-- ENTRIES PROVIDED follows --

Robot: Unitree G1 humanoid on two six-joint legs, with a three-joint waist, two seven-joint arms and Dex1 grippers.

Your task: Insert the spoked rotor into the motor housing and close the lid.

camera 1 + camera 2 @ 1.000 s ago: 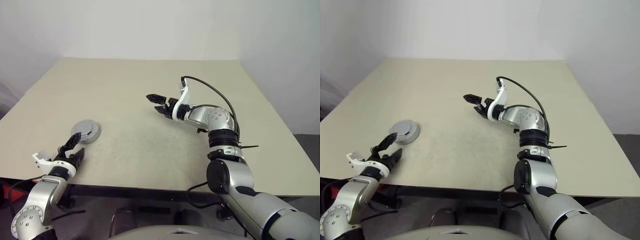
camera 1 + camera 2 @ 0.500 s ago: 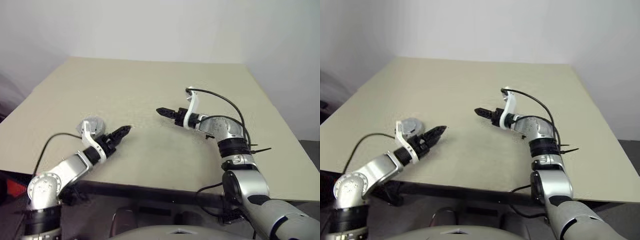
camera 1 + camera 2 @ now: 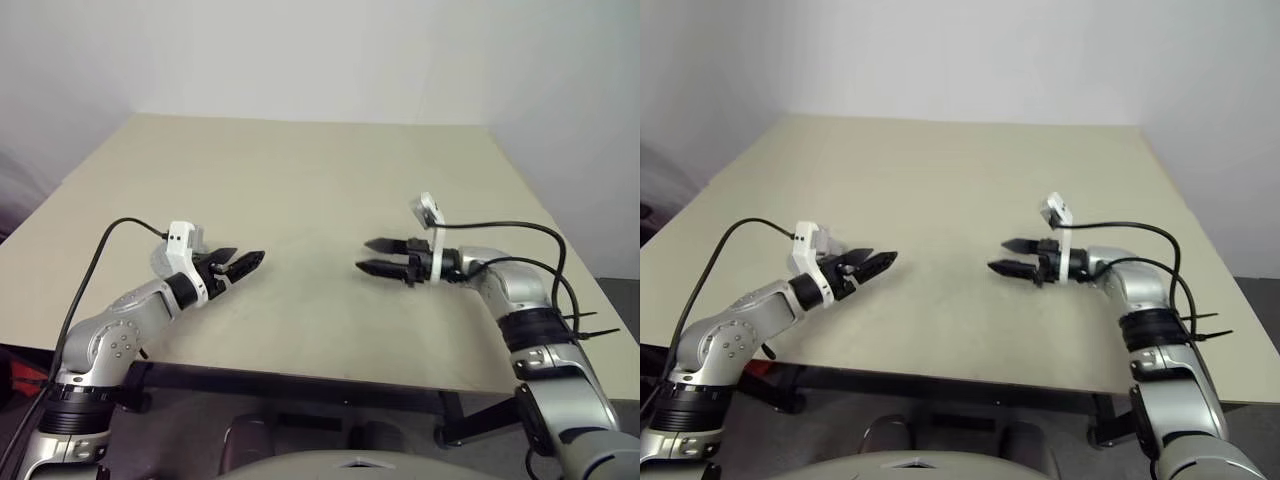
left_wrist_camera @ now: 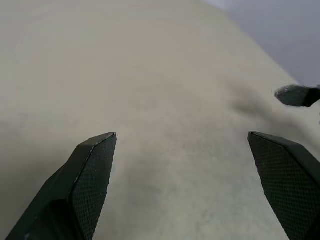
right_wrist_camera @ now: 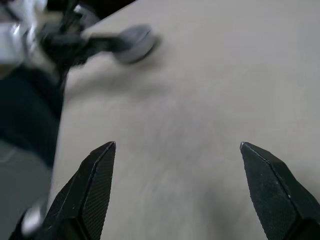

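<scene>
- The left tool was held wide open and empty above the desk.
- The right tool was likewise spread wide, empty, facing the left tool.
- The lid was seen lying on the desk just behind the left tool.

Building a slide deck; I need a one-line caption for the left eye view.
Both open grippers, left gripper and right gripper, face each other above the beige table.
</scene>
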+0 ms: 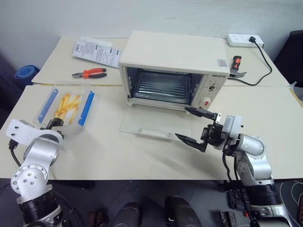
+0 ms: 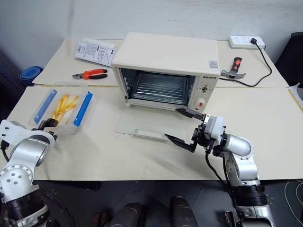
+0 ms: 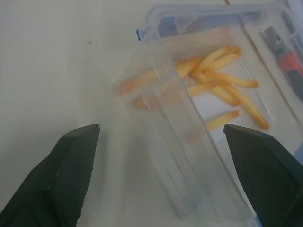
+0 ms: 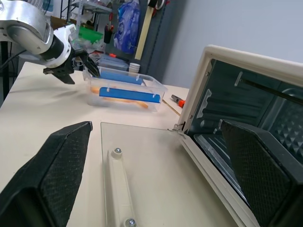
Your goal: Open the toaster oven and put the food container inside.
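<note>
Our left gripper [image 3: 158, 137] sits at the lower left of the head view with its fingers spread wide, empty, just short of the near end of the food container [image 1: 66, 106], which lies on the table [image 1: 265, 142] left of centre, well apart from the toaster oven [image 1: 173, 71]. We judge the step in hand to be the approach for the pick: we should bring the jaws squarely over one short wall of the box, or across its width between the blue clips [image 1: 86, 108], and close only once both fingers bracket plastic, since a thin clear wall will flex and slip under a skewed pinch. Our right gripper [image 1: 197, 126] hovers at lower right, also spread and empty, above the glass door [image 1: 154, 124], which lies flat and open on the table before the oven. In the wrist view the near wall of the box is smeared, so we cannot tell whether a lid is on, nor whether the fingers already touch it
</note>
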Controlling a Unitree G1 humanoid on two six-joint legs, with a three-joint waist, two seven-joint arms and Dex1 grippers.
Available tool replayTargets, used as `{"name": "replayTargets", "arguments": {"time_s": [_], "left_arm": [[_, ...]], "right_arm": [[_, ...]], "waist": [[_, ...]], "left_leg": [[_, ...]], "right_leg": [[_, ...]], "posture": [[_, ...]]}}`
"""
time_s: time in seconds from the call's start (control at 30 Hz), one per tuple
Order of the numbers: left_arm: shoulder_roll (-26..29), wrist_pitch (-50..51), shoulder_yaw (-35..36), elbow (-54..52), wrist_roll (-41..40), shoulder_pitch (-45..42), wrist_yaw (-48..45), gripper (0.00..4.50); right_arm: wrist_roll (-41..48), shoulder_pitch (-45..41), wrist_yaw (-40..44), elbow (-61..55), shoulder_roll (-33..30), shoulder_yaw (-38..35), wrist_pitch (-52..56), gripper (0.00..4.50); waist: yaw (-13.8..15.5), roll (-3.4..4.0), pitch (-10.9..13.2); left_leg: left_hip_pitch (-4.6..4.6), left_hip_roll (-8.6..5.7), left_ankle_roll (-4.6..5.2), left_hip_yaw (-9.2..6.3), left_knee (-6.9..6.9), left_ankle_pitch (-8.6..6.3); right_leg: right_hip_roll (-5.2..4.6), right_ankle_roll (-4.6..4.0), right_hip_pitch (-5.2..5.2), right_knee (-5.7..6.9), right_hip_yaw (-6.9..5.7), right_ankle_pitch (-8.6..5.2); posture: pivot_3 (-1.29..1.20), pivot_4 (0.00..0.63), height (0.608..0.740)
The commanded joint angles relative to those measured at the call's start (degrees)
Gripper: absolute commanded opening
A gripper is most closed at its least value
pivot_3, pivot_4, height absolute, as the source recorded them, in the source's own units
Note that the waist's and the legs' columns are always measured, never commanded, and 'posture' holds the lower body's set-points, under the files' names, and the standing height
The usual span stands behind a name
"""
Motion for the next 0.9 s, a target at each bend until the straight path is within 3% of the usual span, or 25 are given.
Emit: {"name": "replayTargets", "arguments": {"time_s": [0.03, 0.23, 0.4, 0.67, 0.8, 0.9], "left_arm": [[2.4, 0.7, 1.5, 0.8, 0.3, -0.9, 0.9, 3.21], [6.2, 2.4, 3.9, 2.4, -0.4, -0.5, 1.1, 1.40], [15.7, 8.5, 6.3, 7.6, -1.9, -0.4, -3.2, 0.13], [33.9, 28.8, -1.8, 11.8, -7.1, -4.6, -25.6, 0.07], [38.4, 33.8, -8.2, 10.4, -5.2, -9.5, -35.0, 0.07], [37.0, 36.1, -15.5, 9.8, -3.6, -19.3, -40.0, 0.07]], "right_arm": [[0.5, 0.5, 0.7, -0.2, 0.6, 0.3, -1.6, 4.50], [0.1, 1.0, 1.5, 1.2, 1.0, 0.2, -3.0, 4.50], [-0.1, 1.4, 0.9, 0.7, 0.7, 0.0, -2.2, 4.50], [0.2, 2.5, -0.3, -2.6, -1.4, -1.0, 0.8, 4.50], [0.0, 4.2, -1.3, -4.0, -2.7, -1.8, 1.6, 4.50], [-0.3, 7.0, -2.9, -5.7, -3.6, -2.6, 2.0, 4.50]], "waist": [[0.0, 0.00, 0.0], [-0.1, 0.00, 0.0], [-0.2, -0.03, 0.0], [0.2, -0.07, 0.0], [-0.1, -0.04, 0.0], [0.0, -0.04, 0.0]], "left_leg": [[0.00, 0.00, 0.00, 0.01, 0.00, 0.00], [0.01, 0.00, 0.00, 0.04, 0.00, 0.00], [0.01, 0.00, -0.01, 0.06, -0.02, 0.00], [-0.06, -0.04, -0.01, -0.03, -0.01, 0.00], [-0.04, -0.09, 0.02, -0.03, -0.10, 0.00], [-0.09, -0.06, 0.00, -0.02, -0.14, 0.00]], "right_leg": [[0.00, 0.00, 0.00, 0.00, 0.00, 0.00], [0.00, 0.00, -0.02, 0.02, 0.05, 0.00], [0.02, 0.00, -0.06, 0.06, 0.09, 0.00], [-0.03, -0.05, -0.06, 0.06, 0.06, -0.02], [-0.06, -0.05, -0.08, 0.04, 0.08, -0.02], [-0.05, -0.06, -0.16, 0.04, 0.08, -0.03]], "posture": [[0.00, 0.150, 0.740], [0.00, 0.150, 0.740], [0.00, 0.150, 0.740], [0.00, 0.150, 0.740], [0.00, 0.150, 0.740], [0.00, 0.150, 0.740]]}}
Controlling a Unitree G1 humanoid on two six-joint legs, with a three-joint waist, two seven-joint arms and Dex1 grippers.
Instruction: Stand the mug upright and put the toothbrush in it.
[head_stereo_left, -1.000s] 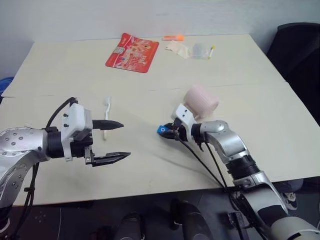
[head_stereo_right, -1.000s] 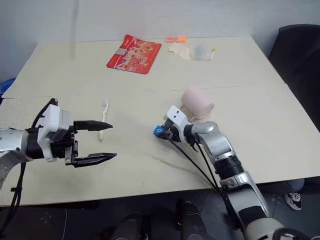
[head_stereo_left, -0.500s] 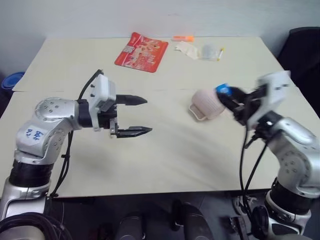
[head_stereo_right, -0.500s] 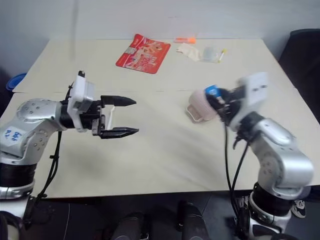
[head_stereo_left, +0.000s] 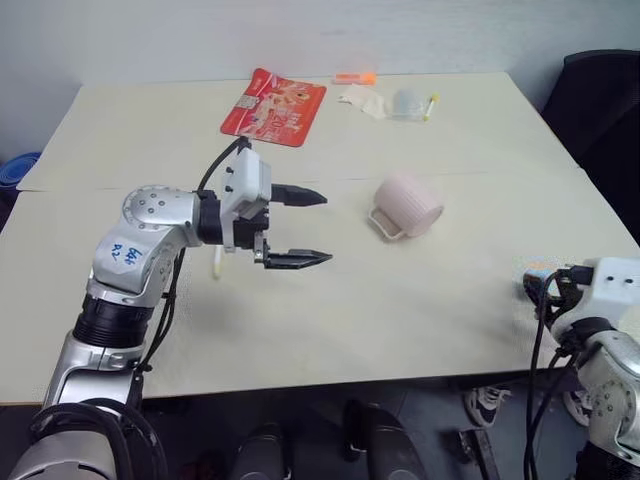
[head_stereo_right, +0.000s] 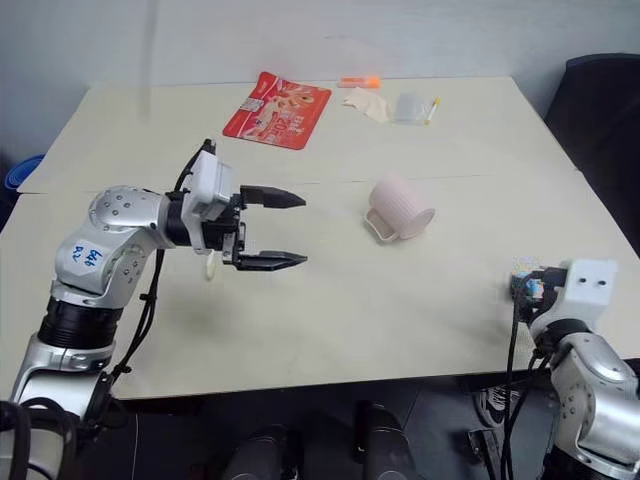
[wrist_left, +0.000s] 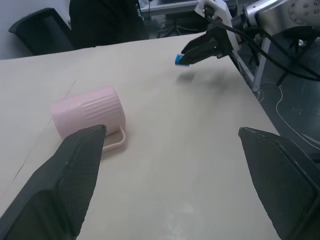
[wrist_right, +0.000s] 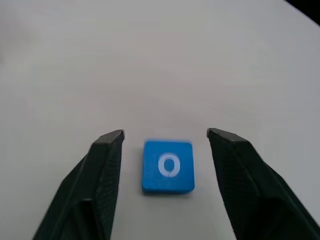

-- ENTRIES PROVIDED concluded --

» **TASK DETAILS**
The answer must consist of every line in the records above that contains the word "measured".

» **WRITTEN ANSWER**
The commanded joint angles relative to those measured at the call's start (degrees)
Note that the waist's and the legs' columns are always measured, never commanded, and 'posture' holds the lower body's set-points, under the files' names, and the standing height

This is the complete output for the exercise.